Hasil ujian ada di tanganku. Sekarang tinggal skor akhirnya seperti apa. Mengancamku atau sebaliknya?  Usaha sudah, doa sudah, belajar yang masih belum.

Kubuka perlahan dan pelan-pelan. Dag-dig-dug suara jantungku meletup-letup menabuh kencang tulang dadaku, sepertinya terlihat angka nol kecil dibagian ujung kanan atas  kugeser lagi ke bawah, kertas halaman pertama dengan pelan sekali. "De... delapan waw! Aku dapat delapan?"

Aku terkejut karena seumur hidup aku tak pernah mendapat nilai setinggi ini jangankan aku, Samsuri pun paling tinggi biasanya hanya tujuh. Spontan aku langsung berlari secepat Usain Bolt pelari Jamaika menuju rumah.

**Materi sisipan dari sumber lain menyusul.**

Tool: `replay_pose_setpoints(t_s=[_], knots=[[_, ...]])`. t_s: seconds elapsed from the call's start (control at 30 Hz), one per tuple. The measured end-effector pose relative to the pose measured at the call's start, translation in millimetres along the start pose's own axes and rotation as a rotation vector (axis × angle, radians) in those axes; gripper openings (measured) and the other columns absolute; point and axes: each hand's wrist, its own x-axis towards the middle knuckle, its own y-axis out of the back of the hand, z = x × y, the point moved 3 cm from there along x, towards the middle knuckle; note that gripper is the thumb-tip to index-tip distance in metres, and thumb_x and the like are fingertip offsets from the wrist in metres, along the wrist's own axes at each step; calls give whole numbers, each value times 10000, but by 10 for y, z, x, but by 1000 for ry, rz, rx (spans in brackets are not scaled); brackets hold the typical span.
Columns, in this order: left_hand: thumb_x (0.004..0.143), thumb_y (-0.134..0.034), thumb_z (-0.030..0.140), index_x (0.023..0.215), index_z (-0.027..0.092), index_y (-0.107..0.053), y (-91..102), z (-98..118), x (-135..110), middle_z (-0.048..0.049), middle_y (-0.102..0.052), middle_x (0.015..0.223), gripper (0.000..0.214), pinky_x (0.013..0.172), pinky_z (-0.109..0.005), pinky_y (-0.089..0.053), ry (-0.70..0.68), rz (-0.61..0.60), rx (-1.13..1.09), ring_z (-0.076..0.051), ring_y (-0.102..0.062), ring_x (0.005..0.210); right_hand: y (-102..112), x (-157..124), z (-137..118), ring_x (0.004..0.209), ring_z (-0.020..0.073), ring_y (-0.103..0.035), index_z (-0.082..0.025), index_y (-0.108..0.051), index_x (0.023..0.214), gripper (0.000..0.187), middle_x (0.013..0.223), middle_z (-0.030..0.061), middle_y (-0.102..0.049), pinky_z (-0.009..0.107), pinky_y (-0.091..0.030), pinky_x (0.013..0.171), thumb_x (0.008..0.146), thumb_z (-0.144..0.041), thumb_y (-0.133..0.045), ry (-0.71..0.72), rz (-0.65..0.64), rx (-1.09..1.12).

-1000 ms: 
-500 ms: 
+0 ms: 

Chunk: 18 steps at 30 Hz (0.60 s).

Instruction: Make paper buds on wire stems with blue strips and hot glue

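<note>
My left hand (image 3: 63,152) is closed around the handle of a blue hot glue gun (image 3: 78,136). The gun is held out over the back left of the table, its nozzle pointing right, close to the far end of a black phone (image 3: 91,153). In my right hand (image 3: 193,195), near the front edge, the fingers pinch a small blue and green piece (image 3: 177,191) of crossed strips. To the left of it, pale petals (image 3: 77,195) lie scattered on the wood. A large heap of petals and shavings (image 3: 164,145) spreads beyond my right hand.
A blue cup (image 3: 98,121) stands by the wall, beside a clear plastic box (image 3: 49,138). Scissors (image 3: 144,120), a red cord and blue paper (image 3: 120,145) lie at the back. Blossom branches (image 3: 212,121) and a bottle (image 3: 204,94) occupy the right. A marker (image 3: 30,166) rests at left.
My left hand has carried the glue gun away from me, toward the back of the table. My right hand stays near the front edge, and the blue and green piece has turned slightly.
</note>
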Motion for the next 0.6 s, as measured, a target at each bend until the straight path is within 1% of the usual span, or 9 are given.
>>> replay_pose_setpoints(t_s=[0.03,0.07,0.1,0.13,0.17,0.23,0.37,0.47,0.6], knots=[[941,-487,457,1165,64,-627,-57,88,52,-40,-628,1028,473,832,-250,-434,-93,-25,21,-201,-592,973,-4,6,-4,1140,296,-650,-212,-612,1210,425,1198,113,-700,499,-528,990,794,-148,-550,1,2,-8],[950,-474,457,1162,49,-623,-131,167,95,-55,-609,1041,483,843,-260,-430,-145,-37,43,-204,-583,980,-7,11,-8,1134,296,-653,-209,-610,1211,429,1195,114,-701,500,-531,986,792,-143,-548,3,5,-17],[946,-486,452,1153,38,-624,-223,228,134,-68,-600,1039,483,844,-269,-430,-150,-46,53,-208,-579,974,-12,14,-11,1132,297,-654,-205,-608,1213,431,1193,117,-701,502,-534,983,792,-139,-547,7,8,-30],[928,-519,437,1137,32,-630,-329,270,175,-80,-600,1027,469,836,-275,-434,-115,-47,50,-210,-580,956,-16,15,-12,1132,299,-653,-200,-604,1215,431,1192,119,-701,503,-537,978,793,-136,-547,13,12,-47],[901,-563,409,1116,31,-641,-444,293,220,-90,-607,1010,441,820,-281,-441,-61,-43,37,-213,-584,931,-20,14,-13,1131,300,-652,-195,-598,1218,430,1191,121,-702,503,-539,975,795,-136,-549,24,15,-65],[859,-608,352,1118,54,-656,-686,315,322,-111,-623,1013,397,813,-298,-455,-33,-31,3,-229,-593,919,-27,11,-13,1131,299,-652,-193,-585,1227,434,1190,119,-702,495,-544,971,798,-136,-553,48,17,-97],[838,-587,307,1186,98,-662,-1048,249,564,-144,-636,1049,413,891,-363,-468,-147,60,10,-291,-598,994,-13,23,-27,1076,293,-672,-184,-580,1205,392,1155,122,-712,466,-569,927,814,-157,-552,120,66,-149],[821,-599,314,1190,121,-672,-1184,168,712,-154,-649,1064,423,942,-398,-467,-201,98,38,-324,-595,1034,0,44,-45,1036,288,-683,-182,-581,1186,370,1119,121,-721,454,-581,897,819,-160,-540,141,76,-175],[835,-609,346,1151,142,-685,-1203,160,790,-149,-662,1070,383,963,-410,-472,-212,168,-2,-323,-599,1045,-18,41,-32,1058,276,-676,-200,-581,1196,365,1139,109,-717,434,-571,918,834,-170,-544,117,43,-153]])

Emak harus tahu kalau Sutri yang sekarang bukanlah yang dulu. Aku sudah mulai merasa sombong. Aku ingin menunjukkan kepada Emak kalau kali ini aku sebahu dengan si Samsuri.

***

“Emak, Emak, Mak!” Teriakku sambil mencarinya di rumah.

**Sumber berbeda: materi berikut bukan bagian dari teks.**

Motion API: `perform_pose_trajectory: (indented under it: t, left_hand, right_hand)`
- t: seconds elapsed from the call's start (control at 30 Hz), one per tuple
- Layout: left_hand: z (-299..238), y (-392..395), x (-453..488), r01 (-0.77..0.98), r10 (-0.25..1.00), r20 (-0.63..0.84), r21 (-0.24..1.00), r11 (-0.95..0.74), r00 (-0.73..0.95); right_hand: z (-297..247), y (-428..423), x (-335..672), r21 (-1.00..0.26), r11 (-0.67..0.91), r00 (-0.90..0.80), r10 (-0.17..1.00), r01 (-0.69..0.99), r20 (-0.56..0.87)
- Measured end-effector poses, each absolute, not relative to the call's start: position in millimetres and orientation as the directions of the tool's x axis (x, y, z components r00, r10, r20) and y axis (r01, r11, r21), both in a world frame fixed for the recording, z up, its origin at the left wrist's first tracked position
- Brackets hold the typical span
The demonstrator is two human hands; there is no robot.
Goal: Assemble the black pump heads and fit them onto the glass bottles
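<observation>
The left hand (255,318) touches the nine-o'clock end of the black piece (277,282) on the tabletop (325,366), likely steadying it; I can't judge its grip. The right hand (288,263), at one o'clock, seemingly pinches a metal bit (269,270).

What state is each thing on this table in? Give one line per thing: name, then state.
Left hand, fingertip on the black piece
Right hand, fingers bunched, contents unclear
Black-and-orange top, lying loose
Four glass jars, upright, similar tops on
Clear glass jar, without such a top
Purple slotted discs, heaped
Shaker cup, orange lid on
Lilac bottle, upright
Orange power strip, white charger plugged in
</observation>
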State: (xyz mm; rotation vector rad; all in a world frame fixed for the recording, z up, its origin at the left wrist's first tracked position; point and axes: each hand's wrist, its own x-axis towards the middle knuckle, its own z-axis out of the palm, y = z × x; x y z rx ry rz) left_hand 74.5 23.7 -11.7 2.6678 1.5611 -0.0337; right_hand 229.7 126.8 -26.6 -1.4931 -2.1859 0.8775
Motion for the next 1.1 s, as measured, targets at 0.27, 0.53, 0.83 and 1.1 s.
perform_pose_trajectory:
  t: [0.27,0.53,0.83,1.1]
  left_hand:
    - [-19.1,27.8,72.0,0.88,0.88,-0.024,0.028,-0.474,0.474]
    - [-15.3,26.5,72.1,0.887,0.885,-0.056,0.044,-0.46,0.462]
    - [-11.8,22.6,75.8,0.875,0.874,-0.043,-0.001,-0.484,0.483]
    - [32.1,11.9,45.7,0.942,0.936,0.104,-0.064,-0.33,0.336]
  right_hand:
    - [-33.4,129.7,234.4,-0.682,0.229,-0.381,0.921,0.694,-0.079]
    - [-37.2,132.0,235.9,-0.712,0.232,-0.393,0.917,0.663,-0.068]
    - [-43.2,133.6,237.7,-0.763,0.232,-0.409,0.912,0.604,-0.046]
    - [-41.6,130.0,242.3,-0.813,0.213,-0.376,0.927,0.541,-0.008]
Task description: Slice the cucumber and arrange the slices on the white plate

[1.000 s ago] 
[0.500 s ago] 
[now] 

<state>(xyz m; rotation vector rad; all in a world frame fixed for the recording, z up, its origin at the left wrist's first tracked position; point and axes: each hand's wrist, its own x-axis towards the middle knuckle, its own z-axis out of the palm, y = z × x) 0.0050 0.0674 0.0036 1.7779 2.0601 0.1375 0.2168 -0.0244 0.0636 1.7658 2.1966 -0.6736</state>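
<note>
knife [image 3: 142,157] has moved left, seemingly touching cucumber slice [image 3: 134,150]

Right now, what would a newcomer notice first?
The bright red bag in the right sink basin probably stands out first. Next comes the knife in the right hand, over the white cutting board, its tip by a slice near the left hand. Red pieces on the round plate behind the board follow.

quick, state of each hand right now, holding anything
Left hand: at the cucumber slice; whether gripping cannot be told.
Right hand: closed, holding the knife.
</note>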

"Tidak ada, ada di kebun, tebas rumput." Kata bibik dari teras rumahnya.

"Memangnya ada apa kok teriak-teriak?"

Aku tak merespon pertanyaan bibik karena kabar baik ini Emaklah yang harus tahu pertama kali. Aku bergegas berlari ke belakang rumah mencari Emak di kebun karet

Emak harus memelihara kebun peninggalan kakek sendiri setelah ayahku meninggalkan kami sejak umurku delapan bulan.

"Mak, aku dapat delapan!" Teriakku.

Tidak ada jawaban sama sekali sepertinya tidak ada orang, aku terus berlari lagi mencarinya ke arah timur.

"Mak!" Teriakku sambil mencarinya.

"Oi, kenapa teriak-teriak, ganggu orang kerja saja" ujar Emak sambil menebas rumput.

"Aku dapat delapan mak, bahasa Indonesiaku dapat delapan, Mak." Napasku terengah-engah.

"His, masa? Hebat dong, coba saya lihat!" Kata Emak.

Emak terkejut dengan berita ini, aku sendiri heran apalagi Emak. Ia langsung berbalik badan dan berdiri ingin memastikan hasil ujianku.

Kudekati ia, menelusup di semak-semak membawa secarik kertas naskah soal yang kugulung di tangan kiriku.

"Ini, dapat delapan aku Mak," sambil menyodorkan hasil ujianku.

Emak meletakkan parang yang ia pegang lalu mengecek hasil ujianku.

Aku yakin Emak akan puas dengan hasil ini, gumamku, dan cerita kebodohanku akan tamat. Hatiku berbunga-bunga bahagia tiada tara.

Tiba-tiba saja Emak tertawa.

Pasti Emak bahagia, “Bagimana, delapan kan?” tanyaku. Aku pun ikut tertawa.

"Bukan dapat delapan, tapi betulnya delapan. Nilainya di bawah, bukan yang di atas ini cong." Ujar Emak.

"Terus dapat berapa, Mak?" Tanyaku.

"Dapat dua puluh." Tegas Emak sambil memoncongkan mulutnya kepadaku

"Hah, dapat dua puluh, berarti banyak, Mak?” Jawabku.

Spontan Emak menjentik kepalaku, “Dua puluh sama dengan dua.” Kata Emak sambil memelototiku.

Aku melengo kaget bercampur malu seraya menggarut-garut bagian belakang kepalaku. Aku segera berlari kabur meninggalkan Emak, khawatir dibogem.

Emak hanya tamatan SD di sekolah yang sama denganku. Ia bisa menghitung walaupun tak sehebat aku yang sekarang. Ia tak melanjutkan pendidikannya karena harus menikah dengan ayahku.

Meskipun begitu, cita-cita Emak untukku sangatlah tinggi. Ia tak mau melihatku hanya tamat sekolah dasar seperti anak-anak di kampungku, terbukti aku adalah sarjana pertama sekaligus masih dalam proses pascasarjana di salah satu perguruan tinggi di kota Malang. Kesuksesan seorang anak itu, bukanlah keberhasilannya tapi keberhasilan orang tuanya.

Setidaknya aku bisa membuat Emak tertawa meskipun itu palsu.